• TASK DIRECTIONS
Your task is to copy every line of the entries that contains "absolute".

Saved entries
_____

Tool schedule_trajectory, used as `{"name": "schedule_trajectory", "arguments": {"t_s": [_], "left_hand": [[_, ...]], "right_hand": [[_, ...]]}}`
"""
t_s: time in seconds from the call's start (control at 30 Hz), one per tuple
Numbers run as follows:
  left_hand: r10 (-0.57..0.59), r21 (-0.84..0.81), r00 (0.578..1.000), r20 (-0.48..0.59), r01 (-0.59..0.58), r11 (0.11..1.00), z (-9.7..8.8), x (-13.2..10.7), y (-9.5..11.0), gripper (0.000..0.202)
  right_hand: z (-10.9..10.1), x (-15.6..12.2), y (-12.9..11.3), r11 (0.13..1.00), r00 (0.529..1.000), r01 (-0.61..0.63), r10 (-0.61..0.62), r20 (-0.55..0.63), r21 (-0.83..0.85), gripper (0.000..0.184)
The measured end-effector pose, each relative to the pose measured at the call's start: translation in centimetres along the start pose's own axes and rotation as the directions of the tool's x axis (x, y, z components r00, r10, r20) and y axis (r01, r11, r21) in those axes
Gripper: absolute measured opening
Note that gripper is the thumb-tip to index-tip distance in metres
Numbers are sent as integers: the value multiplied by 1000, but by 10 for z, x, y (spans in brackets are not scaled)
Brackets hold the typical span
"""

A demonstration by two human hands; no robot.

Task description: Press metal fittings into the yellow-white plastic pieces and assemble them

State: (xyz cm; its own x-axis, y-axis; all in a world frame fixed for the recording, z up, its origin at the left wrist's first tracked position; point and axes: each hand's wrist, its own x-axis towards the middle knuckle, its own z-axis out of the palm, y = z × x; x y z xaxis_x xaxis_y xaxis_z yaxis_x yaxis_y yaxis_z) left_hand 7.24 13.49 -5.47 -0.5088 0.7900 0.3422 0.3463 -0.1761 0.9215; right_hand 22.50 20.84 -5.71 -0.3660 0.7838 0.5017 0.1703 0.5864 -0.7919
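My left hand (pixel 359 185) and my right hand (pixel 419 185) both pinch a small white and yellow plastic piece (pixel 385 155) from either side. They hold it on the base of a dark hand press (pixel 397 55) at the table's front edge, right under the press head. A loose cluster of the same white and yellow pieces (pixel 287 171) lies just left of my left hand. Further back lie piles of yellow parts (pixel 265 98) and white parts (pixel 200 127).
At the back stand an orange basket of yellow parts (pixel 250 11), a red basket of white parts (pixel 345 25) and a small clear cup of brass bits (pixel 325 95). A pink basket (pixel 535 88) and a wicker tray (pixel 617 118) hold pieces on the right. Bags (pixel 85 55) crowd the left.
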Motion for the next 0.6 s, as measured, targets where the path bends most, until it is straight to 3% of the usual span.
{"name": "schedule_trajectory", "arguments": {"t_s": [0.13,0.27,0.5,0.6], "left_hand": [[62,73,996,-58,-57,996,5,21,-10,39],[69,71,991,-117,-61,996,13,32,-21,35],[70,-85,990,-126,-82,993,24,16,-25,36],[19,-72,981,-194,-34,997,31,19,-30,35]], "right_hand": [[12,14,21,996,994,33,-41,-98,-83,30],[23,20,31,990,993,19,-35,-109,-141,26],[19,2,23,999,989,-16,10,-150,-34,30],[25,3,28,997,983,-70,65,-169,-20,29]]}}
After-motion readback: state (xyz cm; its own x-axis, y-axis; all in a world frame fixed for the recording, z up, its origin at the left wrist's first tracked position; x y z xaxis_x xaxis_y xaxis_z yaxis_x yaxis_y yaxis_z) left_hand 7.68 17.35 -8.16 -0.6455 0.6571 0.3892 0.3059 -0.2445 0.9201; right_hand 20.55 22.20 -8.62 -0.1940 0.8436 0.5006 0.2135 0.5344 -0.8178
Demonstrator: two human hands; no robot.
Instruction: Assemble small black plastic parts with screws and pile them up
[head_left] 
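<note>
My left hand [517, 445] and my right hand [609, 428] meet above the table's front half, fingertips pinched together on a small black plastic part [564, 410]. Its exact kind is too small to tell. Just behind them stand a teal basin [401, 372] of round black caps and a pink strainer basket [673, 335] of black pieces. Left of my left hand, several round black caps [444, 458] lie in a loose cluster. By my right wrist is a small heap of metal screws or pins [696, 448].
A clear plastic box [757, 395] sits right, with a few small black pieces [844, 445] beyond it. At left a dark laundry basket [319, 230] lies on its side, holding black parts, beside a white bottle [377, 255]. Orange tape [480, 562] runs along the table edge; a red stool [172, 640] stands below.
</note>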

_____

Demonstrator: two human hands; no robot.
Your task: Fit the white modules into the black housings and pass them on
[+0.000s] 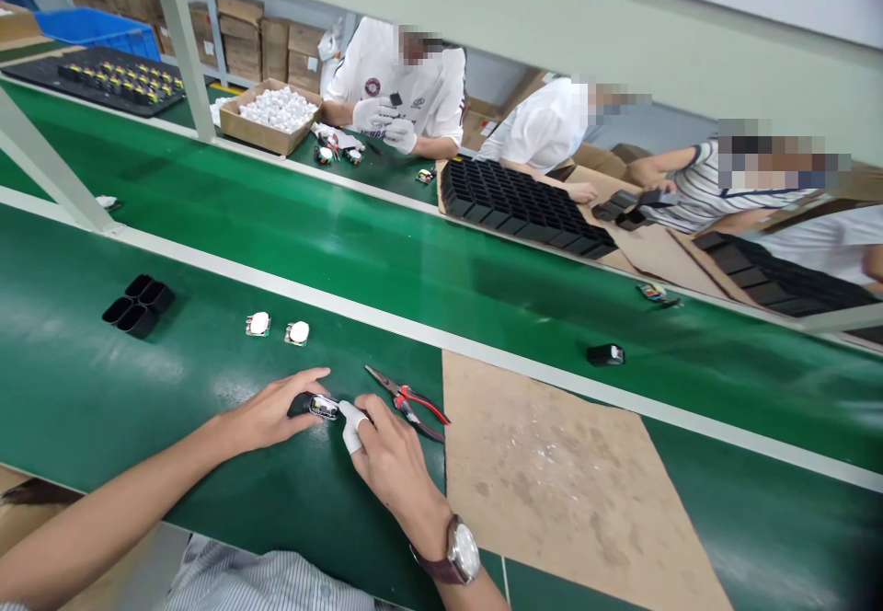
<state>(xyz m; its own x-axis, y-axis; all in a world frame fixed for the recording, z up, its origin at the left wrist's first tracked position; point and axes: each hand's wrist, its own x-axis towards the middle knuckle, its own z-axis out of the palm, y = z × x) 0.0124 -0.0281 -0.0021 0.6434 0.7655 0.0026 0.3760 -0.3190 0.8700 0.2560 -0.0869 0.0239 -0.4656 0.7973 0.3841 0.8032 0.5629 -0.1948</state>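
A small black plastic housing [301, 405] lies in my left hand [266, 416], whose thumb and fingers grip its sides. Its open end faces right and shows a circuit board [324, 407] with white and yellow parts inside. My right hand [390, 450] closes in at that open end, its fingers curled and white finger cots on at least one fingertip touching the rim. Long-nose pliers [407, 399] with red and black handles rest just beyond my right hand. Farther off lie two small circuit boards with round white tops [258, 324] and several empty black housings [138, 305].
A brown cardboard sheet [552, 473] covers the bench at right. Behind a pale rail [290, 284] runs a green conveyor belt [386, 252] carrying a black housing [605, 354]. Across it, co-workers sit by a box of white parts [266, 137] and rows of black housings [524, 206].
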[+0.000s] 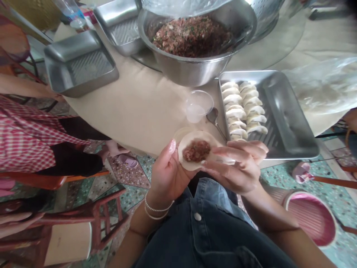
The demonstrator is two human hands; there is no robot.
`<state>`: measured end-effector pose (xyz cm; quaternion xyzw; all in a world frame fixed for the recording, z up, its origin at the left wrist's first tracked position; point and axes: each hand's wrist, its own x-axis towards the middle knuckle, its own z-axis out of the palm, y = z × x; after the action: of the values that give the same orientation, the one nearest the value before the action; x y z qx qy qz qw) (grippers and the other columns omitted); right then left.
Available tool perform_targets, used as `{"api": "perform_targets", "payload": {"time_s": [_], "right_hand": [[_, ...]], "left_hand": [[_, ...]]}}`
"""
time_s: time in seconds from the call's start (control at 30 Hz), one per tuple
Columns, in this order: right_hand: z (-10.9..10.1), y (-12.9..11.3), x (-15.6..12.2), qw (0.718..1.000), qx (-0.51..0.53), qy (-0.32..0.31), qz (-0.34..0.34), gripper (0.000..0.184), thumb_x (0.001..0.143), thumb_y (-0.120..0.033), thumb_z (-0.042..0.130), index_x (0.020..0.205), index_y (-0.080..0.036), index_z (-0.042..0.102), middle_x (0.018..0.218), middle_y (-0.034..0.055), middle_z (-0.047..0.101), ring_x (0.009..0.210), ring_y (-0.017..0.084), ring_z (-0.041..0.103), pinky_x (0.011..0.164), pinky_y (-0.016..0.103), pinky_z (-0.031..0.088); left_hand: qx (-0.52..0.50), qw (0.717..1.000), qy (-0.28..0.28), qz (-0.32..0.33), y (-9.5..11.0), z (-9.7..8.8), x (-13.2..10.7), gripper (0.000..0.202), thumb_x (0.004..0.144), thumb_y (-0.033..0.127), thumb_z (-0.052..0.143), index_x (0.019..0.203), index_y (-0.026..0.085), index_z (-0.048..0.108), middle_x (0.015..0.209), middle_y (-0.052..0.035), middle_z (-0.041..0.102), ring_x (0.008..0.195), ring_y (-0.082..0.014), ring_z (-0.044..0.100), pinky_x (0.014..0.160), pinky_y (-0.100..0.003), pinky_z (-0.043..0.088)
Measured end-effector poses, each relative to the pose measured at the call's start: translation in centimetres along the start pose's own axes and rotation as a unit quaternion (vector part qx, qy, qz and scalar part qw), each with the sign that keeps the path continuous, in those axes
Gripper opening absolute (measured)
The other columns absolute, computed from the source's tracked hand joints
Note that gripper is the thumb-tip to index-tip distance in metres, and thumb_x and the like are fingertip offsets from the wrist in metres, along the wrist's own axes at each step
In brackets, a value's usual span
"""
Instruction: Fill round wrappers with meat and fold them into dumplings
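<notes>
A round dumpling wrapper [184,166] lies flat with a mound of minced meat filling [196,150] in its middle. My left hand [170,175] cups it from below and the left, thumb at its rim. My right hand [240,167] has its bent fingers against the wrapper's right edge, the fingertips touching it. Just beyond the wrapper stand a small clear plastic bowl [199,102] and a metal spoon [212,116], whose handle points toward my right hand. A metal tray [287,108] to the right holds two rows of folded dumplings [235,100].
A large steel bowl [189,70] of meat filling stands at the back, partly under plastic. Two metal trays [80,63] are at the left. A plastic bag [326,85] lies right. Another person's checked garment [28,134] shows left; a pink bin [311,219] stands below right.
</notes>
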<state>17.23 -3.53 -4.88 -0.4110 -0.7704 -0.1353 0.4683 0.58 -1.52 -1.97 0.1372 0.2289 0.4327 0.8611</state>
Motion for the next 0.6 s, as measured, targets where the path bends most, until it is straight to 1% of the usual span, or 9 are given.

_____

• YOUR SOLUTION
Gripper: absolute measured opening
Gripper opening absolute (measured)
The other columns absolute, computed from the source's tracked hand joints

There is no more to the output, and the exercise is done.